Armínio e seu tempo

Leio nos jornais que Armínio Fraga, ex-presidente do Banco Central e um dos maiores banqueiros do país, propõe o congelamento por seis anos do salário mínimo. Segundo ele, o salário mínimo só deveria aumentar ano a ano pela inflação passada e não ter nenhum aumento real como é hoje, já que o reajuste é calculado com base na inflação e no crescimento do PIB.

A razão dessa velha proposta é a de sempre: o déficit publico e sua irmã gêmea, a dívida pública, mais o déficit da Previdência Social.

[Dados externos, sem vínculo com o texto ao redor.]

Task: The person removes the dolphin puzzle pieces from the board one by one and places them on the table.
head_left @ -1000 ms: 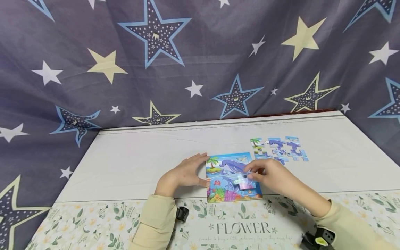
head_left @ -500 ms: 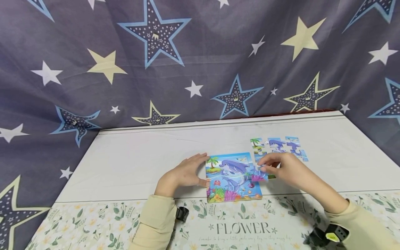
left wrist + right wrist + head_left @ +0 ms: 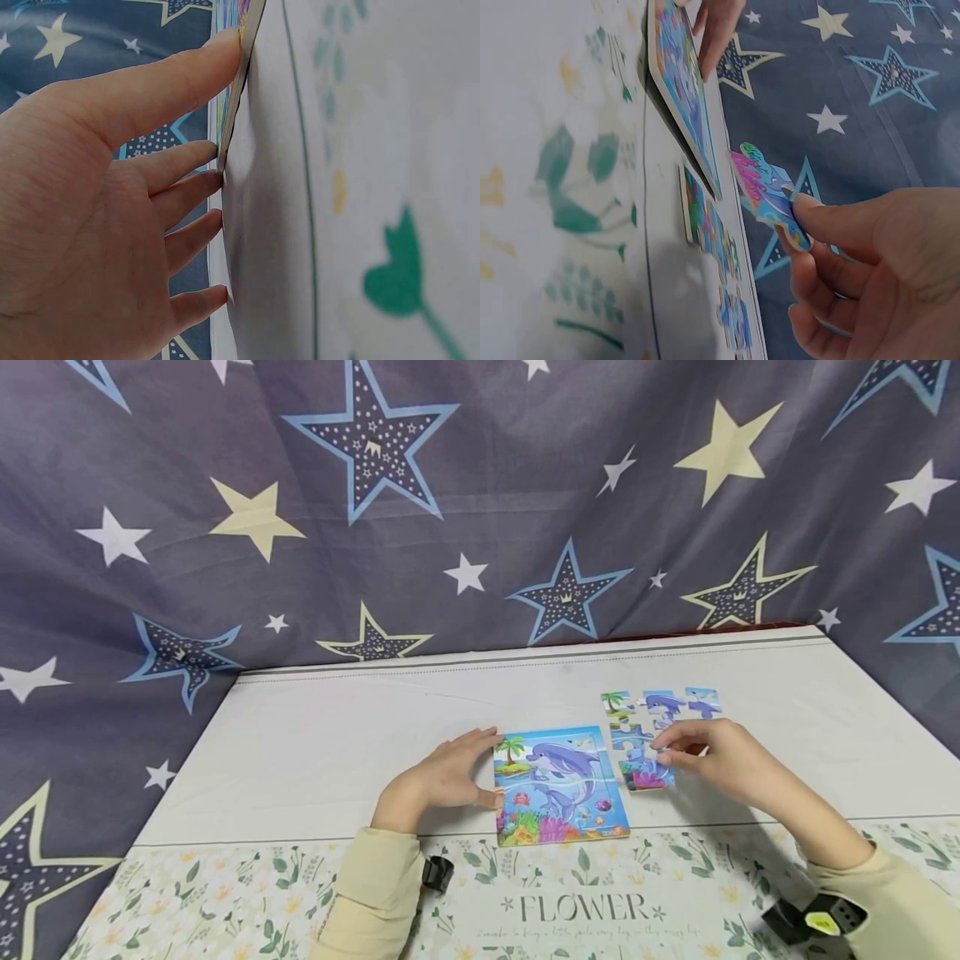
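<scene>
A dolphin picture puzzle board (image 3: 540, 793) lies flat on the table in the head view. Along its left edge is my left hand (image 3: 442, 772), fingers spread and fairly straight; in the left wrist view the thumb (image 3: 214, 64) touches the board's edge. My right hand (image 3: 716, 756) pinches a jigsaw piece (image 3: 769, 191) with pink coral and blue-purple print between thumb and fingers. It is held above the table, to the right of the board and over loose pieces. That hand partly hides the pieces beneath it.
Several loose jigsaw pieces lie right of the board, among them a palm tree piece (image 3: 615, 702) and a dolphin piece (image 3: 662, 702). A floral mat (image 3: 585, 906) covers the table's front. A star-patterned curtain (image 3: 465, 510) hangs behind.
My right hand has moved right, carrying the jigsaw piece from over the board's lower right to over the loose pieces. My left hand has stayed at the board's left edge.
</scene>
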Demonstrator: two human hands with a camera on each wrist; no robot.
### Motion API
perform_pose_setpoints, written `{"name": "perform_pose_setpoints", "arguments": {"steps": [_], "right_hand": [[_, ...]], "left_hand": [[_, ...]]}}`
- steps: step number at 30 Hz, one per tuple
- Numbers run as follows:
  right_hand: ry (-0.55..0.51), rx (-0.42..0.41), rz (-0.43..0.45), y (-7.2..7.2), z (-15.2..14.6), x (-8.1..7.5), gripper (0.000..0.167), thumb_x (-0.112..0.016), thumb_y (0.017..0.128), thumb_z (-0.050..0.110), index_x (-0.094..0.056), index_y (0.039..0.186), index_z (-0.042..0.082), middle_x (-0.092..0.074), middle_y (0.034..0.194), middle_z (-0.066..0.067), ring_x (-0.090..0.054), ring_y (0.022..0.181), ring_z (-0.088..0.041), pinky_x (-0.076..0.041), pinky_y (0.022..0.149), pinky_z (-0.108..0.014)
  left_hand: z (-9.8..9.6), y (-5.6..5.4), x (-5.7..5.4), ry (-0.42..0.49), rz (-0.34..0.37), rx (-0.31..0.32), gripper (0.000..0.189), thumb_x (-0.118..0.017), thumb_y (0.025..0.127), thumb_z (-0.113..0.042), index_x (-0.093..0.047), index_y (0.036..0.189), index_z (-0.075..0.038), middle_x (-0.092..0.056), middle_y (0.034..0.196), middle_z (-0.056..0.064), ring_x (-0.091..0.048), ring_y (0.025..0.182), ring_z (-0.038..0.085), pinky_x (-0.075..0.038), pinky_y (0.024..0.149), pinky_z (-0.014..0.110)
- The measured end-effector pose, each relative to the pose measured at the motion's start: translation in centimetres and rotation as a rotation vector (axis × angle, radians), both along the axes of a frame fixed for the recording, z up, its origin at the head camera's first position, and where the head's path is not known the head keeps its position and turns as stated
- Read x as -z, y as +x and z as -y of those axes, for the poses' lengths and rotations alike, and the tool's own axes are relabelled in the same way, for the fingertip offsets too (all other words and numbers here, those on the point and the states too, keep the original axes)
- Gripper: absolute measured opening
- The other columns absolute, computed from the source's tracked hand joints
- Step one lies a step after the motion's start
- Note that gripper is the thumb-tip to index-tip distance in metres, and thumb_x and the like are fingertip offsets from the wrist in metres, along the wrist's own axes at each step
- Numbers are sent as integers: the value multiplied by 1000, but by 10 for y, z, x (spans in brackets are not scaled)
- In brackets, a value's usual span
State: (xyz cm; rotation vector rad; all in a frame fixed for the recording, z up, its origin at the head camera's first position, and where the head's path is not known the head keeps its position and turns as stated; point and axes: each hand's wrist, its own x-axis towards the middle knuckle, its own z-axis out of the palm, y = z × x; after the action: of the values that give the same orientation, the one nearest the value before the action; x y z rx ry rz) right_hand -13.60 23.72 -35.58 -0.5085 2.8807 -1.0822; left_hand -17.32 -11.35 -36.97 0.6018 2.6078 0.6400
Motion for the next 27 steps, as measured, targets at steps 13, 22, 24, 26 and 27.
{"name": "perform_pose_setpoints", "arguments": {"steps": [13,22,24,26,27], "right_hand": [[34,58,37,-7,-29,7,11,-72,91,10,-73,99,3,-68,83,2,-62,76,-16,-52,62,-25],[47,73,75,-9,-37,13,12,-69,93,11,-73,101,2,-67,82,1,-60,72,-17,-49,59,-27],[58,73,78,-9,-38,14,12,-68,94,11,-73,101,2,-67,81,2,-59,71,-17,-48,58,-27],[69,72,84,-10,-41,15,11,-68,94,10,-73,100,2,-66,80,2,-58,70,-16,-47,57,-27],[73,72,88,-10,-42,16,11,-68,94,9,-73,100,2,-66,79,2,-57,69,-16,-47,57,-27]], "left_hand": [[0,0,1,-5,-13,4,91,-83,79,-31,-36,153,-8,-26,162,8,-19,149,28,-12,121,51],[-1,1,2,-4,-18,-1,90,-83,78,-29,-37,153,-8,-27,161,8,-19,149,28,-13,121,51],[-1,1,2,-2,-19,-3,90,-84,78,-29,-37,153,-8,-27,161,8,-19,149,29,-13,121,51],[-1,1,1,-2,-22,-2,90,-84,78,-29,-37,153,-8,-27,161,8,-20,149,29,-13,121,51],[-1,1,1,-4,-23,0,90,-84,78,-29,-37,153,-8,-27,161,8,-20,149,29,-13,121,51]]}}
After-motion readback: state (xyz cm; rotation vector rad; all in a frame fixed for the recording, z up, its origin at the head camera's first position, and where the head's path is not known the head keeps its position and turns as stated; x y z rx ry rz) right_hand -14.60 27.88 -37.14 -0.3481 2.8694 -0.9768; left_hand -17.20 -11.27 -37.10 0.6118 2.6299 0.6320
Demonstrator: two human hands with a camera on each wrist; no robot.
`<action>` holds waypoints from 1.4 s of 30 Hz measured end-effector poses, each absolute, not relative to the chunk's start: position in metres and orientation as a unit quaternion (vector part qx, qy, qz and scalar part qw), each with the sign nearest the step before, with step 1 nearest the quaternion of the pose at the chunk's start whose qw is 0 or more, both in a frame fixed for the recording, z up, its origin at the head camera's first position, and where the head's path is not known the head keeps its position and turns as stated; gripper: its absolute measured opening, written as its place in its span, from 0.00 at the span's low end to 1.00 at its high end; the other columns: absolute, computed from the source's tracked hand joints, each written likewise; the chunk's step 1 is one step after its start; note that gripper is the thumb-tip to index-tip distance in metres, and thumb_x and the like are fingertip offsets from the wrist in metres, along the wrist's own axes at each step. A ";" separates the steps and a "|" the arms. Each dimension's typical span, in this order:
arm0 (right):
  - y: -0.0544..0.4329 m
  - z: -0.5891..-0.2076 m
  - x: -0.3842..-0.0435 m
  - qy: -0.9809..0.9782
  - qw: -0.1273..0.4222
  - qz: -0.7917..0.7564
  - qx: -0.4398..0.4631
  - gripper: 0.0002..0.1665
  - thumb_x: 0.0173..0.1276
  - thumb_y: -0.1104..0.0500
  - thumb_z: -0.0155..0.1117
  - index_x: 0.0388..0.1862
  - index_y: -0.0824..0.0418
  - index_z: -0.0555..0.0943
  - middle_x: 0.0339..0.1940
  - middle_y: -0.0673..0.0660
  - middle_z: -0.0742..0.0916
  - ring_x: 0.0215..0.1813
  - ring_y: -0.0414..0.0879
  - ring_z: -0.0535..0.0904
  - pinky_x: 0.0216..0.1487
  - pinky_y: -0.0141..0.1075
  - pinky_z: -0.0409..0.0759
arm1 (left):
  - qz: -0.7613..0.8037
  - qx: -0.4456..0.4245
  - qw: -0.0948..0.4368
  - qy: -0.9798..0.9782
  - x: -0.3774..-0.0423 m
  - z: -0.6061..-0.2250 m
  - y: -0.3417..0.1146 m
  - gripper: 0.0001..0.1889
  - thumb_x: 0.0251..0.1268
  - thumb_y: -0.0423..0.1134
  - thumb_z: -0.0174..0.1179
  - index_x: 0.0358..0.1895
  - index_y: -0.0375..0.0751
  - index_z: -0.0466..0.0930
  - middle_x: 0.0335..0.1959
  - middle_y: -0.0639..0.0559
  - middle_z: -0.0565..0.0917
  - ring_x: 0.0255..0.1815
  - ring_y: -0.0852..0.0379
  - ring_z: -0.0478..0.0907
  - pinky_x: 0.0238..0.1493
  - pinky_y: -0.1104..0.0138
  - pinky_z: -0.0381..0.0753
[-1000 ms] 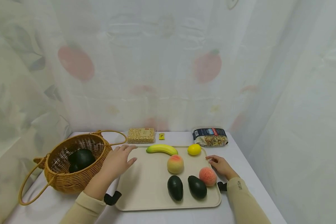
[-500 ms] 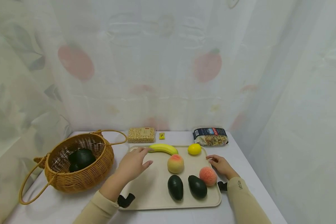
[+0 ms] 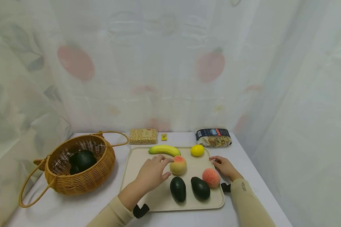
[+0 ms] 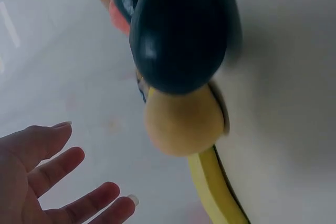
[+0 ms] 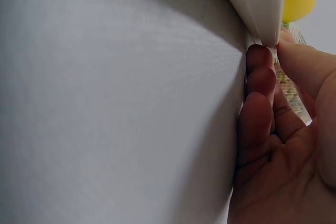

É possível questionar por que Armínio Fraga não propõe outras soluções como a redução ano a ano das despesas tributárias, a renúncia fiscal, que hoje correspondem a 5% do nosso PIB, ou uma Reforma Tributária progressiva, como propôs recentemente o governo do presidente Lula.

Não por ignorância ou desconhecimento, pelo contrário. Trata-se de um experiente economista e agente financeiro, dono da Gávea Investimentos e ex-presidente do Banco Central.

Sua proposta congela a participação na renda nacional dos salários que a compõem ao lado dos juros, aluguéis e lucros, sendo que por ela avaliamos o padrão de vida dos brasileiros e brasileiras, o nosso desenvolvimento econômico e social e, principalmente, a distribuição da renda nacional que, como sabemos, é uma das mais injustas e desiguais do mundo, com uma alta concentração da renda nos 1% mais ricos, que detêm 25% da renda nacional, e nos 10% mais ricos, com 41% da renda nacional.

Para reduzir a desigualdade, os governos do PT e aliados adotaram políticas de transferência de renda, como o Bolsa Família, o BPC, a LOAS, acesso público e gratuito à saúde e à educação, mas os dois instrumentos mais eficazes são a redistribuição através de impostos e a valorização do salário mínimo. Nossos governos aplicaram o que nossa Constituição de 1988 estabeleceu como princípios básicos para o bem-estar do nosso povo.

Ora, ao propor o congelamento do salário mínimo, Armínio tenta o impossível, que é paralisar o conflito distributivo pelo lado mais fraco: o dos trabalhadores, hoje submetidos à precarização, aos baixos salários e à informalidade, sem falar na superexploração dos trabalhadores de aplicativos, já em luta por melhores condições de trabalho e renda. Com as reformas trabalhista e sindical, mesmo os trabalhadores com carteira de trabalho foram praticamente desarmados na sua capacidade de luta.

Estrutura tributária irracional

Nossa estrutura tributária é irracional desde a cobrança na folha de pagamento das contribuições para a Previdência pública, passando pelas renúncias fiscais e pelo peso maior dos impostos indiretos e regressivos sobre consumo e produção, e não dos impostos diretos progressivos sobre a renda, a propriedade e a riqueza.

Não esquecendo da nunca vista concentração de renda e expropriação da renda do trabalho, e mesmo da produção e prestação de serviços e comércio, pelos altos spreads bancários cobrados e do alto custo do serviço da dívida pública – de 5 a 7% do PIB – pela política imposta pela força do capital financeiro de juros reais, sempre superior duas ou três vezes a média mundial.

É caminho mais fácil para preservar a participação na renda nacional dos juros, lucros e aluguéis mesmo às custas do desenvolvimento nacional, ao inviabilizar um mercado interno capaz de ser um motor do crescimento econômico e dos investimentos com a redução dos juros reais.

A solução é uma ampla reforma tributária e bancária, desconcentrando o setor monopolista que controla as finanças brasileiras, dando ao Estado brasileiro e ao mercado de capitais público e privado condições de financiar o investimento e o consumo.

Erro histórico

Propor sempre uma redução do Estado de Bem-Estar Social, e não uma redistribuição da renda nacional, é não somente uma injustiça social como um erro histórico ao inviabilizar o desenvolvimento nacional.

O principal problema nesse momento histórico do nosso capitalismo é a concentração de renda e a apropriação cada vez maior da renda nacional pelo capital financeiro.

Todo o resto é diversionismo e fuga da questão central, que exige de nós a luta política e social: a luta de classes pela redistribuição da riqueza e da renda nacional, a formação da consciência nacional sobre a origem e a natureza da pobreza e desigualdade, e o impasse nacional da revolução brasileira inacabada.

* Este texto representa as opiniões e ideias do autor.